Conkbayırı, Atam'ın : "Size savaşmayı değil, ölmeyi emrediyorum."dediği yer, yine sıçan siperleriyle çevrili her yan. Çarpışmanın yapıldığı yer, bugün bile insanın kanını donduracak derecede dik. Tepeden aşağıya baktığımda, çalılarla, dikenlerle, ağaçlarla dolu bir uçurum yamaç görüyor; ve oraya inmekten korkuyorum. Mehmetçik'in mücadelesi canlanıyor gözümde: Hiç bitmeyen süngü süngüye mücadelesi. Ölmekten yorulmuyor Mehmetçik.

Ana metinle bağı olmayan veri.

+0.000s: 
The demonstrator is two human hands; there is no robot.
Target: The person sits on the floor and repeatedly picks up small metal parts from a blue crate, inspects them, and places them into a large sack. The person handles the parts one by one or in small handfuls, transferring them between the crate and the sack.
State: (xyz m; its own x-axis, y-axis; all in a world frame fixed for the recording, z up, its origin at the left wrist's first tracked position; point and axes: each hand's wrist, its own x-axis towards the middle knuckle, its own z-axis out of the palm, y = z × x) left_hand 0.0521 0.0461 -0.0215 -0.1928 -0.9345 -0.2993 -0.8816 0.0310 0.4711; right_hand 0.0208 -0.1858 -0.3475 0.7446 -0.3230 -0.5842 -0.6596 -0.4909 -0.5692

Burada yapılan abide ise ayrı bir anlam taşıyor: Üç katlı çadır formunda inşa edilmiş. Birinci kat Anadolu Selçuklu İmparatorluğunu, ikinci kat Osmanlı İmparatorluğunu üçüncü ve son kat ise Türkiye Cumhuriyetini sembolize ediyor. Üçüncü katın üstü kapalı olması ise cumhuriyetimizin sonsuza dek var olacağının nişanesi. Genç Mustafa Kemal, Türkiye Cumhuriyeti'nin temellerini burada atmış.
Gelibolu Yarımadası Tarihi Milli Adası'nı, bir rehber eşliğinde mutlaka ziyaret edin. Onların yaptığı mücadeleyi, vatan için gösterdiği fedakârlığı, cesareti gördükten sonra, insan daha bir sıkı sarılıyor çalışmaya. Biz daha iyi yaşayalım diye onlar öldülerse, biz de onlar huzur içinde uyusun diye, bu ülkenin hak ettiği yere gelmesi için mücadele etmeliyiz.